Fungicides inhibit fungal growth by interfering with critical cellular processes. Fungicide resistance action committee (FRAC) classify fungicides and bactericides into 50 groups based on the site of action. Within each group, there are target sites, which are the specific enzymes to which the fungicides bind. The different known target sites include nucleic acids metabolism, cytoskeleton and motor protein, respiration, amino acids and protein synthesis, signal transduction, lipid synthesis or transport/membrane integrity or function, sterol biosynthesis in membranes, cell wall biosynthesis, melanin synthesis in cell wall and host plant defense induction. Some fungicides and herbicides are considered endocrine disrupting pesticides.

5.3 Herbicides

Herbicides are pesticides that inhibit or interrupt normal plant growth and development.
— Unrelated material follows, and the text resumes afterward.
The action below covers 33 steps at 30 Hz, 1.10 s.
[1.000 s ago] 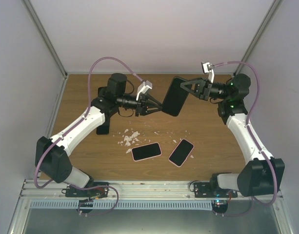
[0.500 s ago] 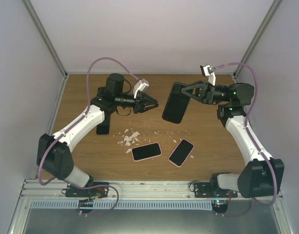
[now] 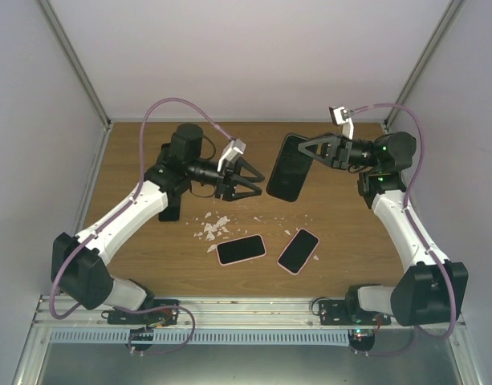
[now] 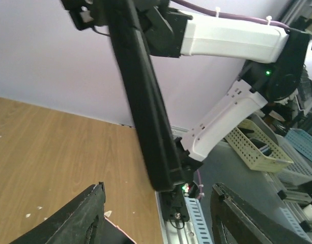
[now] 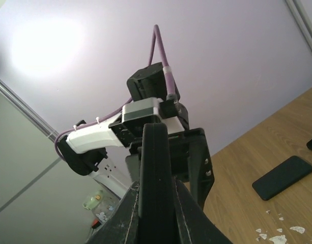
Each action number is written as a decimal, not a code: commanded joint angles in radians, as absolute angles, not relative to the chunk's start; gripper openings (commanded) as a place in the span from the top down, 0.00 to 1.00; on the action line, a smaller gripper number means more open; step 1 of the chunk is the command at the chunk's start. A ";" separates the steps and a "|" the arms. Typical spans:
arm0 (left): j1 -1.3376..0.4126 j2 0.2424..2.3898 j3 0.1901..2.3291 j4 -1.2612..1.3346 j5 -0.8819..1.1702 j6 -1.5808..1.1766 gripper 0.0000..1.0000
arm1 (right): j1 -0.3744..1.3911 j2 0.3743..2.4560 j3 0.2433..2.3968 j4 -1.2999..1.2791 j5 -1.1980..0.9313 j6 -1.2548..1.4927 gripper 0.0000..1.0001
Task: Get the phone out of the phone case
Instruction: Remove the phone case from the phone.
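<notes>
Where the phone hangs: the phone (image 3: 284, 170) is held in the air above the far middle of the table (image 3: 342, 241), touching no surface and tilted with its long side running down toward the wood.
Phone case: the phone case (image 4: 153, 127) is dark and wraps the phone. From the left wrist view it is a thin slab seen edge-on, and the seam between case and phone cannot be made out.
Right gripper: the right gripper (image 3: 308, 152) has its fingers pressed onto both flat faces of the slab at the upper end, pinching it firmly.
Left gripper: the left gripper (image 3: 254, 180) is spread wide and holds nothing. It sits just beside the slab's lower end, its fingers (image 4: 77, 221) to either side of that end and apart from it.
On the table: two pink-cased phones (image 3: 241, 249) lie well below, near a scatter of white scraps (image 3: 213, 227). A black phone (image 5: 284, 177) lies flat farther left.
Handling: the phone is probably stiff, smooth-faced and fairly light, with breakable glass. The case looks like a flexible shell that yields at its rim.
Where to grip: the free lower corner of the case lip seems best, peeling it away while the other pincer steadies the body.
Risk: the smooth faces could slip and the phone could drop.
</notes>
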<state>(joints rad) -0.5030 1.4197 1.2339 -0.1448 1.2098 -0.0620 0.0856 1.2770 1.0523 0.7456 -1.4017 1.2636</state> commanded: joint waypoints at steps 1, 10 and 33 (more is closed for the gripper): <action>-0.540 1.413 1.235 -0.125 1.204 -0.034 0.43 | 0.079 1.267 1.086 0.768 -1.362 1.275 1.00; -0.545 1.455 1.261 -0.116 1.141 -0.058 0.52 | 0.080 1.261 1.081 0.808 -1.374 1.309 0.99; -0.522 1.516 1.287 -0.100 0.975 -0.146 0.61 | 0.096 1.250 1.016 1.005 -1.372 1.459 0.99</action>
Herbicides are widely used in agriculture, landscape industry, and non-crop areas for weed management. Herbicides resistance action committee (HRAC) has classified herbicides into 27 groups. These include: growth regulators (synthetic auxins; auxin transport inhibitors), seedling growth inhibitors, photosynthetic inhibitors, amino acid synthesis inhibitors, lipid synthesis inhibitors, cell membrane disrupters, pigment inhibitors.

Growth regulator herbicides consist of the synthetic auxin and auxin transport inhibitory compounds and the most commonly used synthetic auxins include 2,4-Dichlorophenoxyacetic acid (2,4-D), fluroxypyr, dicamba, quinclorac, dichlorprop, MCPA (2-methyl-4-chlorophenoxyacetic acid), mecoprop and picloram. These are commonly used systemic herbicides which mimic the plant growth hormone auxin (indole acetic acid) [4]. Some of these synthetic auxin herbicides disrupt human hormonal system. Atrazine is also a commonly used photosynthetic inhibitor herbicide. Glyphosate (Roundup) is an amino acid derivative and inhibits synthase of EPSPS enzyme, which is involved in the synthesis of the aromatic amino acids (tyrosine, tryptophan, and phenylalanine). Paraquat (gramoxone) is an electron diverter, and as a respiratory inhibitor can be a significant risk to humans if inhaled or ingested.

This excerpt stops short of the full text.